▶ Work item
In the data below, find the line that contains "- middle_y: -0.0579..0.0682" and the line that contains "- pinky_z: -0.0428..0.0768". Copy both, plus every line between them, exactly.

▶ Data under study
================================
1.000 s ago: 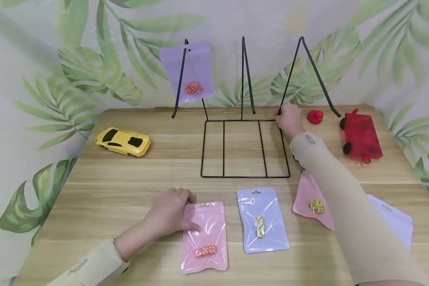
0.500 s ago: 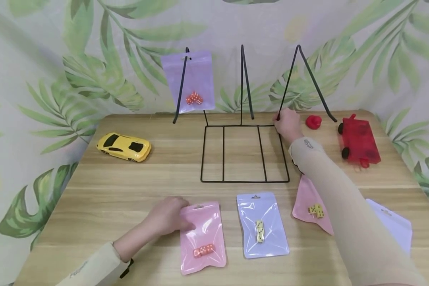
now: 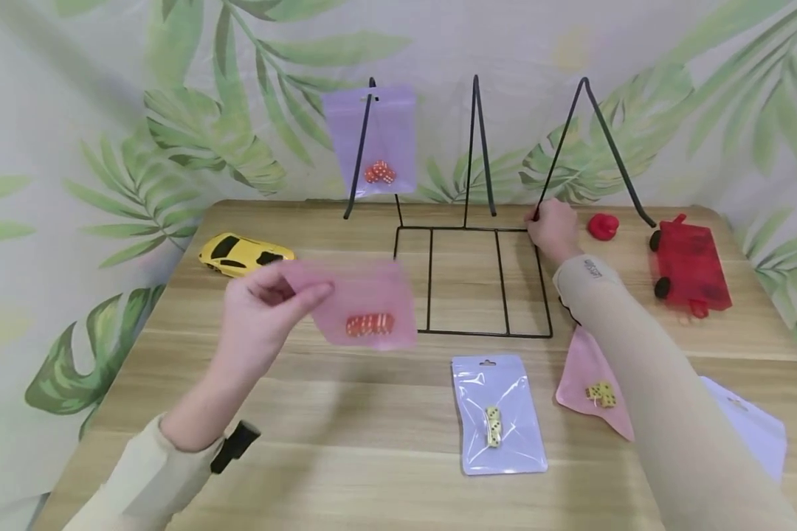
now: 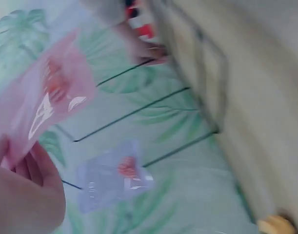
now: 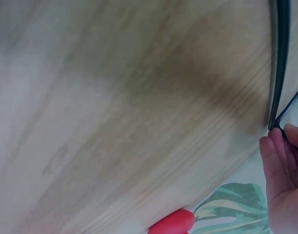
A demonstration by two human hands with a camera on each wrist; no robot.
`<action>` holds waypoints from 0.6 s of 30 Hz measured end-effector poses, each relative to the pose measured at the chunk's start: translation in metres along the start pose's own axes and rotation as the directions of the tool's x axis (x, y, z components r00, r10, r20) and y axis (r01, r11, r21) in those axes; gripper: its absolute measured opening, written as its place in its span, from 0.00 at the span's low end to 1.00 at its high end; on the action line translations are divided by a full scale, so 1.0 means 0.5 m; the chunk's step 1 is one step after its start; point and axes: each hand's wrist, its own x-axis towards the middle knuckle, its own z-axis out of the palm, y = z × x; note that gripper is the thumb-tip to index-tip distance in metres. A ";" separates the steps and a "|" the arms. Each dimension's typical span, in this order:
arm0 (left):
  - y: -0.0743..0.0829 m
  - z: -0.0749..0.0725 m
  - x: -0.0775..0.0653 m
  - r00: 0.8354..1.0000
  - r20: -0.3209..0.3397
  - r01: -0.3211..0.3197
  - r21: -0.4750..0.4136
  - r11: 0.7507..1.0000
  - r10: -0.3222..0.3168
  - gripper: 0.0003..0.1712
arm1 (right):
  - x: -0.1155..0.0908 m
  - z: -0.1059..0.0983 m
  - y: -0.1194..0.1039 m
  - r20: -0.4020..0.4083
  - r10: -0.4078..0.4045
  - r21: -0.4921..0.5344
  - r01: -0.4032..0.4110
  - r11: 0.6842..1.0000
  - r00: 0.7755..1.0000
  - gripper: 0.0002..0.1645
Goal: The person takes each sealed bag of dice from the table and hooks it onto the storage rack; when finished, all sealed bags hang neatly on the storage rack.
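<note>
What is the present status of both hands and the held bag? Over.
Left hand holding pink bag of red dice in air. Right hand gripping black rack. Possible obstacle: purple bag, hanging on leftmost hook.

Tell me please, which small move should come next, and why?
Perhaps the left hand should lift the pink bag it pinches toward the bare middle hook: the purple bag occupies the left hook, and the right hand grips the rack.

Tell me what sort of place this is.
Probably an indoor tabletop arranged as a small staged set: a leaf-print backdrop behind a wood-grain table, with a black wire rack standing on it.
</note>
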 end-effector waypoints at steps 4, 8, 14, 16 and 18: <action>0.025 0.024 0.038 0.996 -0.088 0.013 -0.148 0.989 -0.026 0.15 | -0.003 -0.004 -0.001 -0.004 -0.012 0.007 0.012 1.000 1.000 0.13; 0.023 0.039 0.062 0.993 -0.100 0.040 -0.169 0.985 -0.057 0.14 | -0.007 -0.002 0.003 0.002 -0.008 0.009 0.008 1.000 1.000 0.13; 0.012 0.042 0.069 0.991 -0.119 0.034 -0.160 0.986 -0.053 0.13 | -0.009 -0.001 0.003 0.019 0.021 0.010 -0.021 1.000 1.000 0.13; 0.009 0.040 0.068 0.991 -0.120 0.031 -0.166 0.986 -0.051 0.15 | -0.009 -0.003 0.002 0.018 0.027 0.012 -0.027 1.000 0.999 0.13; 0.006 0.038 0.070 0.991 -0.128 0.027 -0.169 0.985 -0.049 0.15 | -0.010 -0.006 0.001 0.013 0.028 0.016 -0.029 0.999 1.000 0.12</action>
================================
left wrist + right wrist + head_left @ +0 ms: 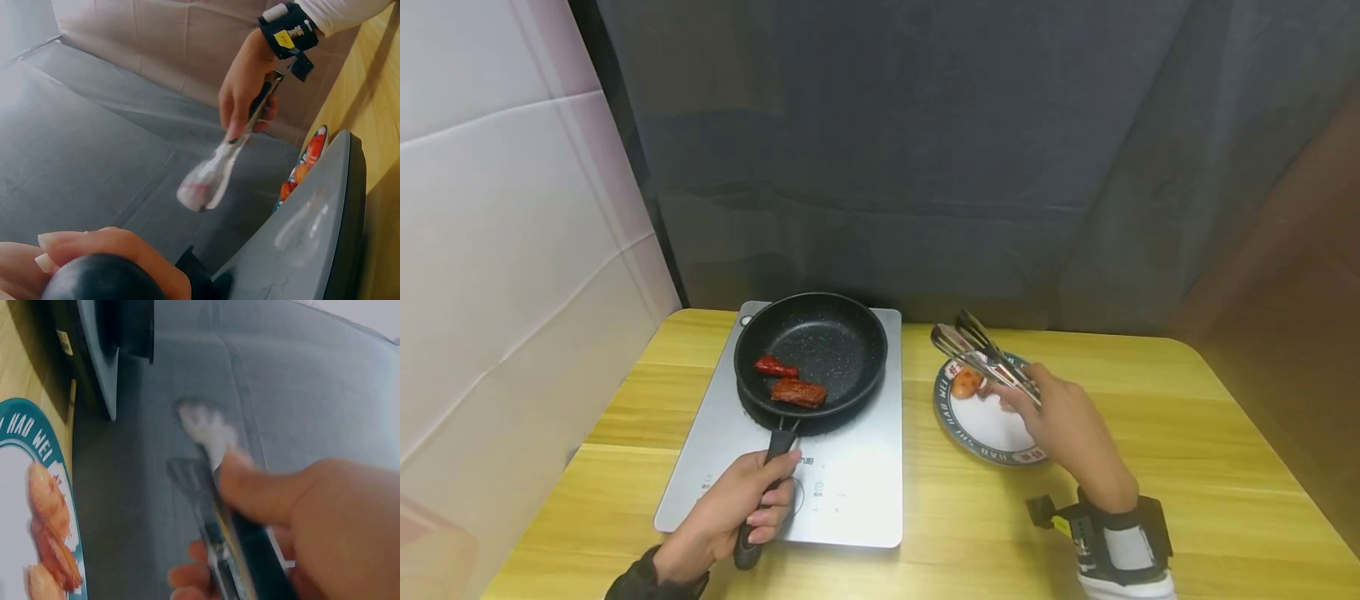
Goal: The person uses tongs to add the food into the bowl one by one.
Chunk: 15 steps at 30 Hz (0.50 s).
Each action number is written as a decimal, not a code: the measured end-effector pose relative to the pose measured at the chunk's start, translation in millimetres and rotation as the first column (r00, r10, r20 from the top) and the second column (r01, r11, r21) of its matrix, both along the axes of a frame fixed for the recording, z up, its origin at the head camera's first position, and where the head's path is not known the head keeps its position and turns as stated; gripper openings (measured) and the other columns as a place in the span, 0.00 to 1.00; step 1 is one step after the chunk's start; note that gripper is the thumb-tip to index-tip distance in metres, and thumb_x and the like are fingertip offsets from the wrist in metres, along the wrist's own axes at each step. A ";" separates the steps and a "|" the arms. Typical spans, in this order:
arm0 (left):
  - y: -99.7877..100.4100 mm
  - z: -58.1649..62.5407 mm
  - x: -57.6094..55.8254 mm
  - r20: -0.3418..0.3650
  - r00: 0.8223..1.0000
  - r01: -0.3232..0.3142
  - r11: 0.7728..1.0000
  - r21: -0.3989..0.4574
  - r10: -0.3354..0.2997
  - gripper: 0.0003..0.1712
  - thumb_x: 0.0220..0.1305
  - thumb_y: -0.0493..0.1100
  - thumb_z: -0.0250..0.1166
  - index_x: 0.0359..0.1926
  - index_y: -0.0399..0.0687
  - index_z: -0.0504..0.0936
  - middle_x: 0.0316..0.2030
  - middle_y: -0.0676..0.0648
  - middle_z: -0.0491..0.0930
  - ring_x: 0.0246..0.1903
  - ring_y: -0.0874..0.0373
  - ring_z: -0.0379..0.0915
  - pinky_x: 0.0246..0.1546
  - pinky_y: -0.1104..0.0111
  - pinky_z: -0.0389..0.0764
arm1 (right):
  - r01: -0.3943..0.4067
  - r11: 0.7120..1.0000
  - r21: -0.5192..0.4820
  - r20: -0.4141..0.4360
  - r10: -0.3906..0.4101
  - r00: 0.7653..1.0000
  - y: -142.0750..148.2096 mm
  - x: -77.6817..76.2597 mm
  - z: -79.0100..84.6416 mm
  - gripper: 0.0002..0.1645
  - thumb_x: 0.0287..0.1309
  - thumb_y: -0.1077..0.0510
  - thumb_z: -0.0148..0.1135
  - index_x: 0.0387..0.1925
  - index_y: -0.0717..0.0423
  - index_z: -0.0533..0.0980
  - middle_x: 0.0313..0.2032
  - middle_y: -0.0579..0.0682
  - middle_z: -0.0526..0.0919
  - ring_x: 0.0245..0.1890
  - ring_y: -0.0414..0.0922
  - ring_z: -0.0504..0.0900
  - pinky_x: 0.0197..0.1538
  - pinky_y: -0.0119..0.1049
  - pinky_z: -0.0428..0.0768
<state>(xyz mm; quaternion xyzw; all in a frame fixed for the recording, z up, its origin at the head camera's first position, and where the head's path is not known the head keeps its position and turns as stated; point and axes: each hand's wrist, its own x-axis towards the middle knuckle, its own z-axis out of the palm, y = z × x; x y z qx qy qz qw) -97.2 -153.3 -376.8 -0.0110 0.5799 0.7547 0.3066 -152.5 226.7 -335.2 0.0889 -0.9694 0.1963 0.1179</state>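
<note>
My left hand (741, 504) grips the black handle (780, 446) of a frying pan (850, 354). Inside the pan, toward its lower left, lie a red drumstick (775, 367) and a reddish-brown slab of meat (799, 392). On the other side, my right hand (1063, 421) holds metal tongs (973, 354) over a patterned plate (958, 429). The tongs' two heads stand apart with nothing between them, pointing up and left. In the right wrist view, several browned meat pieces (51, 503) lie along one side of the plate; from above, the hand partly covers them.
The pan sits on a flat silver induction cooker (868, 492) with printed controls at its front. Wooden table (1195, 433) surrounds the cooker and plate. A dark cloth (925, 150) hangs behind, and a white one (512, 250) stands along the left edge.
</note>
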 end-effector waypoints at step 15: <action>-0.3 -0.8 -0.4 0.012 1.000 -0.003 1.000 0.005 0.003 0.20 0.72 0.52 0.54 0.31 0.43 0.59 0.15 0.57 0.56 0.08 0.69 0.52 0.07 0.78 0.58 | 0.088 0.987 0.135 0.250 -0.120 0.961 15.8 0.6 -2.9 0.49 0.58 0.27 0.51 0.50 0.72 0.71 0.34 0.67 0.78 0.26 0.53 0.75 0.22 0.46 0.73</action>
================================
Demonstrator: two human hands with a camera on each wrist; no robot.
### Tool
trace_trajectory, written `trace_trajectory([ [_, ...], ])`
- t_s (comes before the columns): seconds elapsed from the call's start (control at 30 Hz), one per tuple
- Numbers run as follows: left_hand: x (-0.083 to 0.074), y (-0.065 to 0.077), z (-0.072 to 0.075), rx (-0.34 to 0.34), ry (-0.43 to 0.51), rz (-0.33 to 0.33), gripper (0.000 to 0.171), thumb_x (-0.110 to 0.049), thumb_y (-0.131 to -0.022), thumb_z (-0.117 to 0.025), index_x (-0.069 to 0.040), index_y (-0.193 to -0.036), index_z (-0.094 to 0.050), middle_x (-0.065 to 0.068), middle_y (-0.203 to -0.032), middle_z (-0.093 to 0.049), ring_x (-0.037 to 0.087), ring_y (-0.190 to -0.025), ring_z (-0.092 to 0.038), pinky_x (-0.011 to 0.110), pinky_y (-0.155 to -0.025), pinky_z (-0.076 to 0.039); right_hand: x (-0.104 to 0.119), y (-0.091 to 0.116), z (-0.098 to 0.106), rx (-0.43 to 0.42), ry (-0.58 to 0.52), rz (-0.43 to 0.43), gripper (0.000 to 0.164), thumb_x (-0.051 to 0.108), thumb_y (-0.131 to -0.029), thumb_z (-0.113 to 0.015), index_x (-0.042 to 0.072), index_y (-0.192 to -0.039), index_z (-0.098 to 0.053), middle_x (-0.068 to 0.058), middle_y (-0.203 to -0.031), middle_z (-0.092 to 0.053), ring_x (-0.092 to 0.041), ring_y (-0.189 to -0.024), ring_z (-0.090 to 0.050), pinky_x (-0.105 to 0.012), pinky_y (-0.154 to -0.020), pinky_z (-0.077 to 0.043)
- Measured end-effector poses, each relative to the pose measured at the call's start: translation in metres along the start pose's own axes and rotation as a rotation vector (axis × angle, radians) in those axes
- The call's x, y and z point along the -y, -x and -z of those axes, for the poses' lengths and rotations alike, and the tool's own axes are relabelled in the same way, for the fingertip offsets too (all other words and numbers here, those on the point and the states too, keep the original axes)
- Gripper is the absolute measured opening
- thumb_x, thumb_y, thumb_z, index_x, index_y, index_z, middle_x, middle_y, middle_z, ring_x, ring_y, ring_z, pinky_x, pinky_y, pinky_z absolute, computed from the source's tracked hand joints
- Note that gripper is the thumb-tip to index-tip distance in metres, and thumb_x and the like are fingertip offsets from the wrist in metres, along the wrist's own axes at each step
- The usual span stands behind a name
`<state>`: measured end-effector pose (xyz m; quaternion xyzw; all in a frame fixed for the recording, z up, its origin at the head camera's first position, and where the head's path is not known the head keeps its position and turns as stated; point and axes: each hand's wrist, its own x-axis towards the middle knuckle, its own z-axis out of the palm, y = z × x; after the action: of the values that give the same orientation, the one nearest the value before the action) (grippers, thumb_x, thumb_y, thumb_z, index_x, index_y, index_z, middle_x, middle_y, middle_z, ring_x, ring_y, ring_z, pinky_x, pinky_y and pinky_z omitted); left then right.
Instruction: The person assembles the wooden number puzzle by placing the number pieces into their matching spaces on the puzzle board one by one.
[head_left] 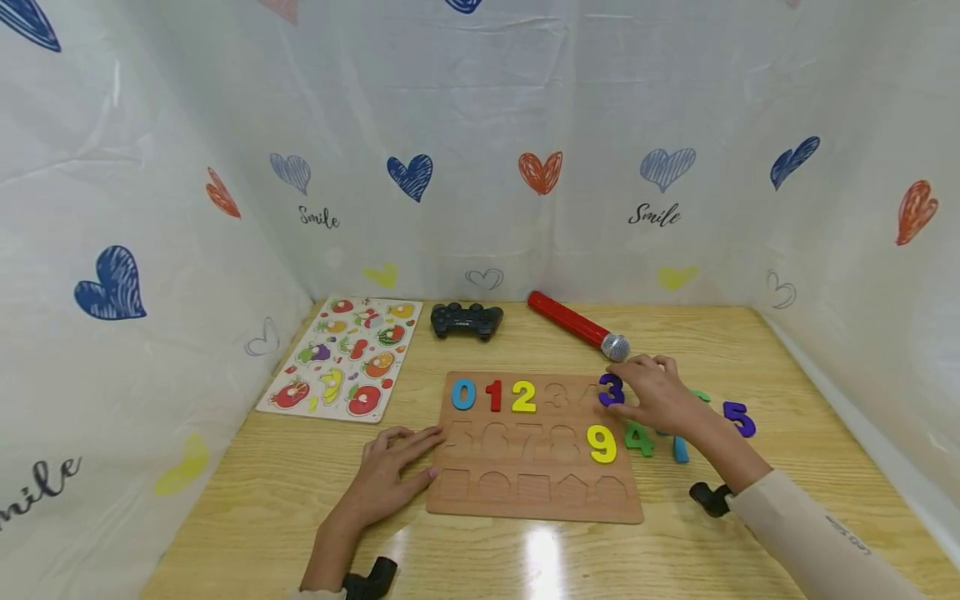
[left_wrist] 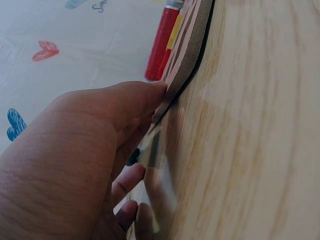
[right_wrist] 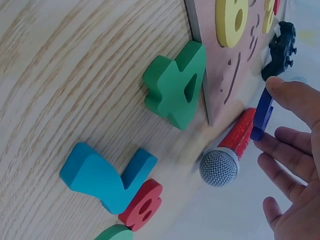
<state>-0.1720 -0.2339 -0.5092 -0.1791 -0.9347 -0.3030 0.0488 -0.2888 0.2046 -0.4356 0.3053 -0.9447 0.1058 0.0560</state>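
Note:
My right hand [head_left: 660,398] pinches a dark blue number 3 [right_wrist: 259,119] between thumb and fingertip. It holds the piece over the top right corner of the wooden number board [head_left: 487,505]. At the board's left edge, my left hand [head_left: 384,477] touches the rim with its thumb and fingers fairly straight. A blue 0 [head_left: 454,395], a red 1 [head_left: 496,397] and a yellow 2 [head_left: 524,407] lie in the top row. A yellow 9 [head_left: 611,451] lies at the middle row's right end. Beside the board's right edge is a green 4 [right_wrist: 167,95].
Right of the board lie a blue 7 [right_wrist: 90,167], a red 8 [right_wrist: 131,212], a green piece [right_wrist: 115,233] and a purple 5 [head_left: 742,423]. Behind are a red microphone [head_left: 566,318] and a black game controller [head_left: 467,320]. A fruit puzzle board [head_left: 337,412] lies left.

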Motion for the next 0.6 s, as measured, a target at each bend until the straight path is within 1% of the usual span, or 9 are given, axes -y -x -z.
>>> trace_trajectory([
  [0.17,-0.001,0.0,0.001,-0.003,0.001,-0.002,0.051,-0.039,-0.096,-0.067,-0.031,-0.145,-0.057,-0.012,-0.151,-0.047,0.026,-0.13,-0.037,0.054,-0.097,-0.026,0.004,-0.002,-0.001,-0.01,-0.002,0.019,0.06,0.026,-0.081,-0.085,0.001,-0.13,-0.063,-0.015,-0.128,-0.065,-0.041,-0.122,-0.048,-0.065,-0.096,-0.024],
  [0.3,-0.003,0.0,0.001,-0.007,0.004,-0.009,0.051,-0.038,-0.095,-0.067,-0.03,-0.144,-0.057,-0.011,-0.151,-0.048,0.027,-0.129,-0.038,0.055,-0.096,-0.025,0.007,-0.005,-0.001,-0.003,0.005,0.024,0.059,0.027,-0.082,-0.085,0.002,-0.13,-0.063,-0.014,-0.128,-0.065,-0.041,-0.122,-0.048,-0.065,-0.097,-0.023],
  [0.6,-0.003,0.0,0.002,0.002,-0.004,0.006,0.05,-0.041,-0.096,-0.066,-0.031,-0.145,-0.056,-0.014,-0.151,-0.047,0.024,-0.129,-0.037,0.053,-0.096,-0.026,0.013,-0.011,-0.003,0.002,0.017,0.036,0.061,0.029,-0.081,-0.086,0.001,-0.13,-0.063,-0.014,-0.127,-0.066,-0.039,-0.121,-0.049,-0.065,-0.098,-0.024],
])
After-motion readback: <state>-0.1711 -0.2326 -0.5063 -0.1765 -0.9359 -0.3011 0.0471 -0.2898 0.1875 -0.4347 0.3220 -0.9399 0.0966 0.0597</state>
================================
▶ Answer for the task
  - middle_y: -0.0579..0.0682
  - middle_z: -0.0526..0.0919
  - ring_x: 0.0245..0.1890
  - ring_y: -0.0414..0.0922
  - ring_z: -0.0504..0.0900
  - pinky_x: 0.0197..0.1538
  - pinky_y: -0.0119..0.1049
  - pinky_z: -0.0428..0.0768

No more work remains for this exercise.